LINUX & CYGWIN - RSYNC with Linux Scripts Scheduled Backups in Windows

-Read this through a couple of times first, and it will make more sense-

STEP 1) First Download and install CYGWIN its basically a LINUX program for WINDOWS and it gives you the linux SHELL.

Note1: This program does take forever to install

Note2http://cygwin.com/install.html go download cygwin. Its the setup.exe that you need.
Make sure that when you install it, that you do select to install rsync with it.

Quick note on how CYGWIN works:

When your all CYGWINed in: 
You will see a linux like directory system. Everything starts at /
However / is actually at C:\Cygwin\ or where you installed cygwin
HOWEVER you will see a /cygdrive/ thats kind of like "My Computer" there you will see "c","d",etc. You will see the drive letters you own. I personally see "c" "d" and "g". c for my C: drive, etc.

ADVISABLE STEP: This doesnt affect our RSYNC stuff, but its a good next step, since cygwin doesnt really install it self, it just copies itself from the internet in a wierd way. You need to change the Environment Variable to include Cygwin. Windows has an Environment Variable called path and its where it looks for when you type commands, like if I wrote the word "dir" or "cd", it looks for those programs in a predefined set of paths, and if its not in any of those then it fails. It will not look through the whole system.

a) Right click on Computer->Properties->Advanced System Settings->Advanced Tab->Environment Variables button

b) Scroll through the System Variables until you see path. Select it and hit Edit

c) You will change the value by appending(adding) something to it:

Originally mine looked like so, and I added the bold thing:
 %SystemRoot%\system32;%SystemRoot%;%SystemRoot%\System32\Wbem;%SYSTEMROOT%\System32\WindowsPowerShell\v1.0\;C:\Program Files\ATI Technologies\ATI.ACE\Core-Static;C:\Program Files\Microsoft\Web Platform Installer\;C:\Program Files\Microsoft ASP.NET\ASP.NET Web Pages\v1.0\;C:\Program Files\Windows Kits\8.0\Windows Performance Toolkit\;C:\Program Files\Microsoft SQL Server\110\Tools\Binn\;C:\cygwin\bin

STEP 2) DECIDE ON THE SOURCE and Make the destination directories.
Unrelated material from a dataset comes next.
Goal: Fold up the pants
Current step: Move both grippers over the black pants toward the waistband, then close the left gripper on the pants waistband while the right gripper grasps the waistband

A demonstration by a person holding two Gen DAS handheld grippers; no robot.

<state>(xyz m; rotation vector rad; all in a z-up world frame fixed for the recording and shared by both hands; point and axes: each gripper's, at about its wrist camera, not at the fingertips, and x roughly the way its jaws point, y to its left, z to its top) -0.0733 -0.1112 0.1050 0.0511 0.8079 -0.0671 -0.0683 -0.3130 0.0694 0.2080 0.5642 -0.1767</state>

In my example im backing up 2 things, so these will be my sources:
My Documents folder: C:\Users\koss Stuff\Documents
My Evernote Database: C:\Users\koss Stuff\Evernote

Note in CYGWIN when you put in a space you have to put in a backslash and a space like so "\ " but without the quotes, the \ is an escaping characted meaning "ignore the real meaning of the next characted" because in linux a space means next parameter or argument and we are trying to say hey man this is still part of the directory name. However the interesting part is that if you put the whole thing in quotes you dont have to worry about the backslash business. Thats why in my scripts below I will use the quotes. So here are the two ways to get there in CYGWIN, notice how I have to use the /cygdrive/driveletter/path notation:

cd /cygdrive/c/Users/koss\ Stuff/Documents

or

cd "/cygdrive/c/Users/koss Stuff/Documents"

And on the destination side of things:
And so on my BIG EXTERNAL DRIVE I make a folder called
G:\Backups\
and in it I make the folders Documents and Evernote so that over all I get this structure
G:\Backups\Documents\
G:\Backups\Evernote\

The C Documents folder will get backed up into Documents on G and similarily the C Evernote will get dumped into the Evernote folder on G.

STEP 3) Next we make the scripts. I did it in three scripts, two linux cygwin scripts and one windows bat scripts. It can be done in less, but im a .NET class guy so the more files the happier I is :-)

a) The first script is the backup.sh which houses the RSYNC jobs. The RSYNC jobs make log files that get appended to automatically.

b) The second script is the start.sh which starts backup.sh in the backgroup with the nohup command and the & at the end of the statement. The nohup really just means if I turn off the cygwin shell it will keep running. In detail Nohup lets you run things in a background and if you close the terminal it still runs, and & just lets it run in the background. I make the output of the nohup of backup.sh point to a file, so that there is no garbage on the screen. However if you do want to view the logs its as simple as running the following command "tail -f LOG_FILE" where LOG_FILE is replaced by the log file name.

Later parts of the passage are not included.